それを他人に投げ出させる一端となってしまったのは、良心が痛む。僕という男は、思いやりに溢れた文明人であるからして。
 ストンと胸に落ちた納得にウンウンと頷くと、崇峰は「気にしなくて良いのに」と片眉を上げた。
「俺のあれは損切りみたいなもんだし」
「損……もしかしてお前、友達と縁切る事を損切りって呼んでるか?」
「無闇に不必要な敵を作る時点で胡乱。挙句、人的価値を正しく評価できないとなれば、いよいよそいつを身内に置いとくのはお断りだ」
「……怖いやつだな、お前。あと買い被りすぎだ。僕はβだぞ」
「お前こそ、自分の価値を低く見積もりすぎだぜ」
 前髪を弄りながら、崇峰は間延びした声で言う。
「例えば警察やら自衛隊やらの安定性が重視される職。
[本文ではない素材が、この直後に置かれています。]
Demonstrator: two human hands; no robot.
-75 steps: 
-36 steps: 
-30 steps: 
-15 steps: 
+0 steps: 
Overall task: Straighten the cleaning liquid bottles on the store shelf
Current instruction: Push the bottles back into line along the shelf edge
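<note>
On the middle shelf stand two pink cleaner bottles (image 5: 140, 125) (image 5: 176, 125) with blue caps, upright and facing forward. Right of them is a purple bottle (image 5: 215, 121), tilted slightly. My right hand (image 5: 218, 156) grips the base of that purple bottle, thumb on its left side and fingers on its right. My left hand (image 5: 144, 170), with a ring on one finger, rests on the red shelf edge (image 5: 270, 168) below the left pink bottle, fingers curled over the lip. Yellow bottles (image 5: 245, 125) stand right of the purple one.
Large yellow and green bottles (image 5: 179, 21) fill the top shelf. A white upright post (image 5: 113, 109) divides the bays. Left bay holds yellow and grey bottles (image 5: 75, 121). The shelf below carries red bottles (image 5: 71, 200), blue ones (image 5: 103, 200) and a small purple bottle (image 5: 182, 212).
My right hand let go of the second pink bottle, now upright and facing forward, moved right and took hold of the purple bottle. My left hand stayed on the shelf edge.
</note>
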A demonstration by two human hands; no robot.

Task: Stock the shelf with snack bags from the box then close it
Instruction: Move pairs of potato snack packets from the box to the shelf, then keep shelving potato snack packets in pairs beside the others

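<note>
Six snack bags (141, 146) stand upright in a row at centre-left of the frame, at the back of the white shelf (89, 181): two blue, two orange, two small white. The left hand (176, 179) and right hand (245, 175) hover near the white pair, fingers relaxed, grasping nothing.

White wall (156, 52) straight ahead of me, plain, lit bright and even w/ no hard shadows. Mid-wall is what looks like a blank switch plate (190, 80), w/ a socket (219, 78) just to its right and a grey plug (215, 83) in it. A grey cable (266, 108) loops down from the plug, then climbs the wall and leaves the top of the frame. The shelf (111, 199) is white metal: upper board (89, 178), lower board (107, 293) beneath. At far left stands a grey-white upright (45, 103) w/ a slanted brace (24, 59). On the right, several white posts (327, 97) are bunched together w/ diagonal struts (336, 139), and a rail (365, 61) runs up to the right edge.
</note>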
あとは李下に冠を何とやら、ってやつなのか、ことさら社会的信用が重要視される政治家連中。そんなふうに、近年は、ヒートやらフェロモンの影響を受け辛いβの方が適している、なんて言われる職種も多い」
「お、おお……」
「何より、その努力家気質は稀有で得難い才能だ。この学校で一桁代の順位をキープなんて、中々できる事じゃない」
 木の葉のようによく回る舌だ。何だかβという性別が妙に崇高な物のように思えてきて、わけもなくペタペタと自分の頬を触った。
その傍で、ジャラジャラと小銭を机に置く崇峰。
「あとほら、金返すよ」
「な、なんで。どうして。僕の話を聞いていたか?」
「貧乏人から金巻き上げる趣味はねんだわ」
「い、言うじゃないか……」
 中々に強烈な右フックだった。打撃の重さに仰反る僕に、崇峰はフフンと鼻を鳴らす。
「それより人見くん。友達を失った痛みを、エビカツパンで埋め合わせようだなんて。おかしな話じゃないかね?」
「そ、そうなのか?すまない、そう言うのには明るくなくて──」
 謝罪しながら、脳内で歯軋りをする。
 恨むぞ妹!こちとら恥を忍んで教えを乞うたと言うのに。
 目を白黒させれば、崇峰は耐えられないというように吹き出した。
「あのね人見くん。人との繋がりで負った痛みは、人との繋がりでしか癒せないんだよ」
「つまり?」
「人見くんが俺の友達になるべきじゃない?」
 僕の肩に手を置いて、上目遣いのまま小首を傾げる。その声音に、わけもなくゾワゾワと背筋に悪寒が走った。
「いや、それは────」
「いや?いやだなんて、遠慮すんなよ。俺が、トモダチの流儀ってのを教えてやるから」
「教える……教えるって何だ」
「そらもう、手取り足取りよ」
 細められた黒目に、僕は眼前の男に深入りしたことを既に後悔し始めていた。